What your mind would have you do is see, touch, breathe, taste, speak, and be poetry. Imagine the beneficial life you want and set out to make it so with a lightness in your step and compassion and love in your heart. You are the myth maker, the storyteller, the healer. You are the chair with an ear, the friend who willingly reads another’s heart. You are the new paradigm, everyone in the world together, serving each other.

Equal

“A few bright, unpredictable years,”
I read. That’s our portion,
Whether rich or poor, naked
In the media glare
Or one of the countless Unknowns,
We’re all together, identical
In the dust, in impartial air.
No earth says here, this clump is softer.
No wind offers a sweeter current because,
Well, because you’re just you.
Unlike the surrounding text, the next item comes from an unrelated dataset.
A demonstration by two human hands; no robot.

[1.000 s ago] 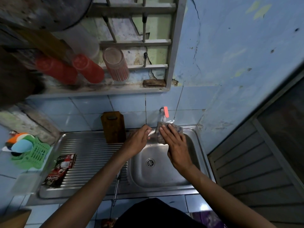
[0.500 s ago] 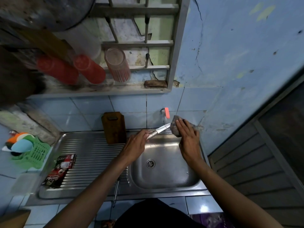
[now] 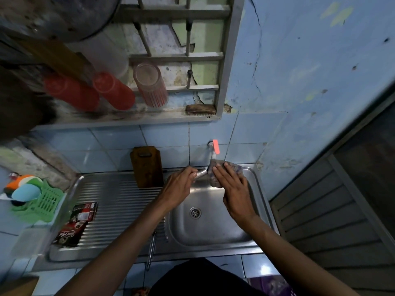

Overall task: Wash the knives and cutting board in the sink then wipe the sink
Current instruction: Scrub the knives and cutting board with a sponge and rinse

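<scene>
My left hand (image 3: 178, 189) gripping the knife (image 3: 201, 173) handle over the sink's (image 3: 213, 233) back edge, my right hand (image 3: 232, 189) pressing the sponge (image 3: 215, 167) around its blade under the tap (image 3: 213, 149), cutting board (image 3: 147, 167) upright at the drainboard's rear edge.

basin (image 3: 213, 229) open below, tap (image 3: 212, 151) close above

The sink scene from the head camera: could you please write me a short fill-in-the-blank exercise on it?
1. The left hand grips a ____ by its handle.
2. The right hand presses a scrubbing pad over the ____ basin.
3. The wooden cutting board stands ____ of the hands.
4. The green basket sits at the far ____.

Missing words: knife; sink; left; left
</scene>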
You and I
Are meaningless, sisters and brothers.
Isn’t it joyful, equals,
As we all go together?

The Gift and the Hole

We are each born with a gift and a hole, and given a life to be in conversation with them, to have one fill the other. It doesn’t matter where the hole is in your life or what the gift is, it is always the journey of a life on earth to discover how they meet and complete each other within your time on earth. We waste so much time trying to hide the hole, feel ashamed of the hole, eliminate the hole, feel victimized because we have a hole, or feel that we are entitled not to have any holes, and so are diverted from our soul’s journey. This diversion gives rise to the blame game and keeps us from inhabiting the depths opened by the hole that can only be illumined by the light of our gift.